For the listing that follows, give again exactly the lines from the one with "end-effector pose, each" to the one with "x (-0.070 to", including both.

*****

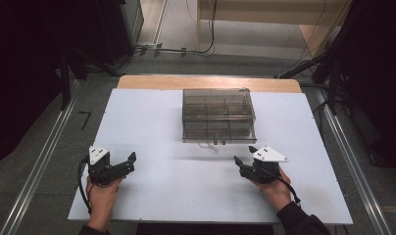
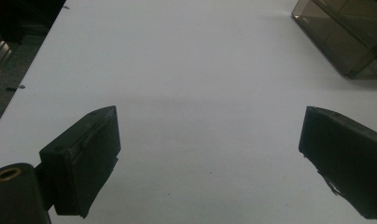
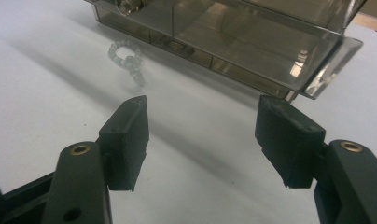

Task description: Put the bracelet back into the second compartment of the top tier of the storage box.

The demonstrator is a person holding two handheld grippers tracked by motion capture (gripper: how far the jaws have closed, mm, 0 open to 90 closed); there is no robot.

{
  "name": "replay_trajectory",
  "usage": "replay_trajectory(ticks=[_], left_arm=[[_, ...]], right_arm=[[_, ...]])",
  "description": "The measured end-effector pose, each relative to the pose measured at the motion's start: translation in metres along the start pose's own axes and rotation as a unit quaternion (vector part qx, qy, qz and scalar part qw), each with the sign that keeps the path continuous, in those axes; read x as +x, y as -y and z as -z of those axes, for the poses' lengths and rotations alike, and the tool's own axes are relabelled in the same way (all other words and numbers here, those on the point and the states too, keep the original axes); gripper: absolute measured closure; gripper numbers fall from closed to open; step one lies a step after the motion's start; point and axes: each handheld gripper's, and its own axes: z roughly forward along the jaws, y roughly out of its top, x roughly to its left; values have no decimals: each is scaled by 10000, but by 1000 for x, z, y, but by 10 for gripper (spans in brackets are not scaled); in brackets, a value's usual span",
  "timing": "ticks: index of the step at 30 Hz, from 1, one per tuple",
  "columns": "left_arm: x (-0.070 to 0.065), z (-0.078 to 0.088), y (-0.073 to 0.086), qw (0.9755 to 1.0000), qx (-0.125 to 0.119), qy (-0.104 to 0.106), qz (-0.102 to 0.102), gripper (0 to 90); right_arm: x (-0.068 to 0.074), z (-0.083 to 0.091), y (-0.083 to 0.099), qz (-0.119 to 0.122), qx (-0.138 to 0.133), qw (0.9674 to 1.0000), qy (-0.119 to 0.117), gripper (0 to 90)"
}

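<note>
A smoky see-through compartment box (image 1: pixel 218 115) stands at the middle of the white board (image 1: pixel 147 122), lid shut. A small string of pale beads (image 1: pixel 209 145) lies on the board just in front of it. In the right gripper view the beads (image 3: pixel 126 60) sit ahead and to the left, before the box (image 3: pixel 252 42). My right gripper (image 3: pixel 203 102) is open and holds nothing; in the high view my right gripper (image 1: pixel 244 154) rests right of the beads. My left gripper (image 1: pixel 129 161) is at the near left, open and apart from everything. Between the wide jaws of my left gripper (image 2: pixel 210 114) lies bare board, with the box's corner (image 2: pixel 345 32) far right.
The board covers a wooden table whose far edge (image 1: pixel 208 82) shows behind the box. Metal rails (image 1: pixel 44 161) run along the floor on both sides. Dark stands and cables (image 1: pixel 186 49) lie beyond the table.
</note>
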Motion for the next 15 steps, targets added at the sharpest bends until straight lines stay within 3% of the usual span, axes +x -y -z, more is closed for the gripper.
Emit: replay_trajectory(ticks=[15], left_arm=[[0, 0, 0, 10000, 33, 17, -17, 58]], right_arm=[[8, -7, -4, 80, -31, 10000, -44, 343]])
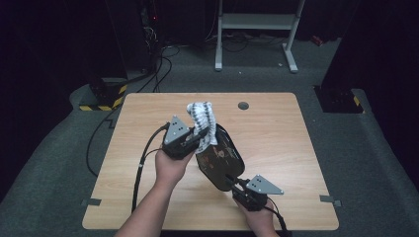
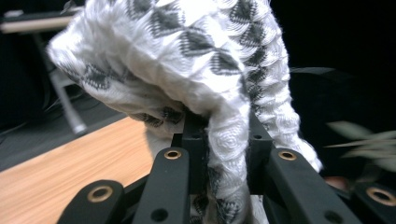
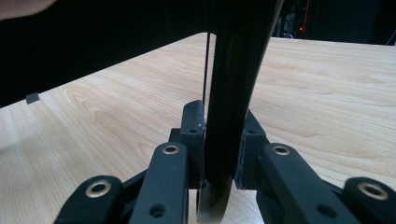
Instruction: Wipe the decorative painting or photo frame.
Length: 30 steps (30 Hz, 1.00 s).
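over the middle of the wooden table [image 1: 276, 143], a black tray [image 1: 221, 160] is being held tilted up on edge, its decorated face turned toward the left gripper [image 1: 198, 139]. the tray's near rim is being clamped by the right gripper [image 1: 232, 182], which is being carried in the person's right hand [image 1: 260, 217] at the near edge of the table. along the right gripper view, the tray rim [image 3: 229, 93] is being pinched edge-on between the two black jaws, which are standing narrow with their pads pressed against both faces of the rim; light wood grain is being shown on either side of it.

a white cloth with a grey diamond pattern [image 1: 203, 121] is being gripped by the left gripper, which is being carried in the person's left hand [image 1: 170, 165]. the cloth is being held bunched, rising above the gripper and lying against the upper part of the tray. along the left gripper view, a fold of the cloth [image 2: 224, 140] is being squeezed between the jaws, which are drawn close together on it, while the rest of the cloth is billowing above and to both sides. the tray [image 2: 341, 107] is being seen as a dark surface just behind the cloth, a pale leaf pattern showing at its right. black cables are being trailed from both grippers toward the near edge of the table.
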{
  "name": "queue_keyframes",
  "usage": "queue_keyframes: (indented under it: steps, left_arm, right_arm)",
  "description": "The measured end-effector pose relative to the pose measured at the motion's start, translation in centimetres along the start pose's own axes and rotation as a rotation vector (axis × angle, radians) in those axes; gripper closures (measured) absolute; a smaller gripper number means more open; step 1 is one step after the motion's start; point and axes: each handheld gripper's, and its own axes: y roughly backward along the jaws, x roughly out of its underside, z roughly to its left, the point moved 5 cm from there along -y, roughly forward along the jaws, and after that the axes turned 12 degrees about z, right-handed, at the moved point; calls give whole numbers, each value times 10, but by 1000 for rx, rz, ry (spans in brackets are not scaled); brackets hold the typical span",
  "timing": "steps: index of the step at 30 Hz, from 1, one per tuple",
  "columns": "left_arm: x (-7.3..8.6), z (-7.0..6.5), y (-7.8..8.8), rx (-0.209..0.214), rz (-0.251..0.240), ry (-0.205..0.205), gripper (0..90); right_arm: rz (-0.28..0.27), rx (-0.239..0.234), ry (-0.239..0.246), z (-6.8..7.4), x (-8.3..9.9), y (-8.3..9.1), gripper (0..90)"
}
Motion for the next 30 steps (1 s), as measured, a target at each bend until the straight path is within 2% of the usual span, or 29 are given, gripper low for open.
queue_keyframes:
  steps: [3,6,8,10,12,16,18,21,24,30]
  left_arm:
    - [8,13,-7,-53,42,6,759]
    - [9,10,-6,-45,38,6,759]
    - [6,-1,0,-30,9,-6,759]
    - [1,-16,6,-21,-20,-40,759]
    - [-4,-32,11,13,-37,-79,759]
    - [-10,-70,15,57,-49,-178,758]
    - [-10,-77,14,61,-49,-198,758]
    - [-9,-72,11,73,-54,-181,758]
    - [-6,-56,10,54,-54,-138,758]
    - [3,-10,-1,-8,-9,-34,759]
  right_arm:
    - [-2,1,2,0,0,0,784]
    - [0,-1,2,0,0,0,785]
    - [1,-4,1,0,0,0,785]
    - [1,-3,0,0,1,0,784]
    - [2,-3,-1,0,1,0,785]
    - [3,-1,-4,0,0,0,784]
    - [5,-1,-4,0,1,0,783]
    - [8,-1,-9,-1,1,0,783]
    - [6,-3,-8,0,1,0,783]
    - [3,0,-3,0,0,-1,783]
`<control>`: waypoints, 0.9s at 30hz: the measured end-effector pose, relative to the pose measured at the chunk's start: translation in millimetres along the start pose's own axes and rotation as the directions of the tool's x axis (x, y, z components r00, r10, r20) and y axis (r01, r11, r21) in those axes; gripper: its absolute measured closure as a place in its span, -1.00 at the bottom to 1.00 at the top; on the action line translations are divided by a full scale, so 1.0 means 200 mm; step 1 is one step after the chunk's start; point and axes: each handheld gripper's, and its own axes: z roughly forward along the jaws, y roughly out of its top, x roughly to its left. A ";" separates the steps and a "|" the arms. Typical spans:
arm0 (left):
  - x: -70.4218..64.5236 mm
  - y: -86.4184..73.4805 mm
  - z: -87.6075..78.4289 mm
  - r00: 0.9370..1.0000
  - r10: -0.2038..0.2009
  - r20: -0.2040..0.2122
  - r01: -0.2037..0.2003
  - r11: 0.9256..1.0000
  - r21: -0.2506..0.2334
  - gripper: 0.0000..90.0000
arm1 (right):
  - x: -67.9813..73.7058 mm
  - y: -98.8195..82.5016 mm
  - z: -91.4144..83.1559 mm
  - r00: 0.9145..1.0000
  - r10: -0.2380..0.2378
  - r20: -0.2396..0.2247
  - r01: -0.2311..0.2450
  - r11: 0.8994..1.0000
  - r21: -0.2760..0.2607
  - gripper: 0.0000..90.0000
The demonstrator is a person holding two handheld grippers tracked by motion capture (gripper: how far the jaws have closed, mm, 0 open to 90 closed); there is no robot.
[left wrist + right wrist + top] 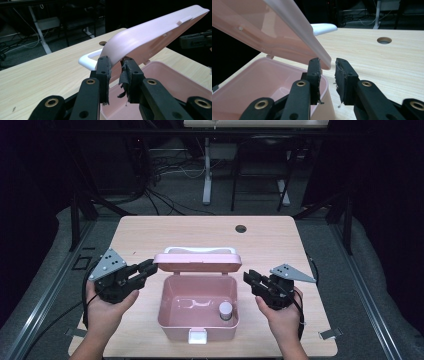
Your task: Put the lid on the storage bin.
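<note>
Pink and open, the storage box point(197, 307) sits near the front edge of the wooden surface point(150, 232), its white latch point(197, 336) facing the person and a small grey-capped bottle point(226, 311) standing in its right front corner. At the left, the left gripper point(148, 268) has its jaws parted around the left corner of the raised lid point(198, 262), pads not pressing. A white handle point(200, 250) shows behind the lid. At the right, the right gripper point(250, 279) stands released, jaws apart just beside the lid's right edge.
</note>
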 end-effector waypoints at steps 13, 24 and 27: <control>-0.02 -0.03 -0.03 1.000 -0.004 0.016 0.004 1.000 -0.002 0.68 | -0.02 -0.01 0.00 1.000 0.000 0.005 0.000 1.000 0.007 0.57; -0.03 -0.06 -0.04 1.000 -0.002 0.023 0.002 1.000 0.003 0.67 | -0.03 -0.02 0.00 1.000 0.003 0.012 -0.003 1.000 0.004 0.56; -0.04 -0.06 -0.05 1.000 0.000 0.026 0.000 1.000 0.006 0.66 | -0.03 -0.02 0.00 1.000 0.003 0.010 -0.003 1.000 0.006 0.56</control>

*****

Response box -
  "description": "The measured end-effector pose, each relative to the pose measured at the motion's start: translation in metres along the start pose's own axes and rotation as a unit quaternion (vector part qx, qy, qz and scalar part qw), each with the sign that keeps the path continuous, in those axes; read x as +x, y as -y and z as -z of those axes, for the poses' lengths and rotations alike, and the tool's own axes are relabelled in the same way (all other words and numbers here, those on the point and the states too, keep the original axes); gripper: absolute measured closure; gripper numbers fall from closed to open; step one lies a step after the motion's start; point and axes: each handheld gripper's, and its own axes: z roughly forward along the jaws, y roughly out of its top, x roughly to its left; values have no decimals: each is scaled by 10000, but by 1000 for x, z, y, but by 10 for gripper (spans in brackets are not scaled); in brackets, a value's usual span",
  "timing": "ticks: index of the step at 30 Hz, from 1, one per tuple",
  "columns": "left_arm: x (-0.070 to 0.065), z (-0.078 to 0.088), y (-0.073 to 0.086), qw (0.9755 to 1.0000), qx (-0.125 to 0.119), qy (-0.104 to 0.106), qz (-0.102 to 0.102), gripper (0 to 90); right_arm: x (-0.068 to 0.074), z (-0.083 to 0.091), y (-0.083 to 0.099), qz (-0.119 to 0.122), qx (-0.138 to 0.133), qw (0.9674 to 1.0000), qy (-0.119 to 0.117), gripper (0 to 90)"

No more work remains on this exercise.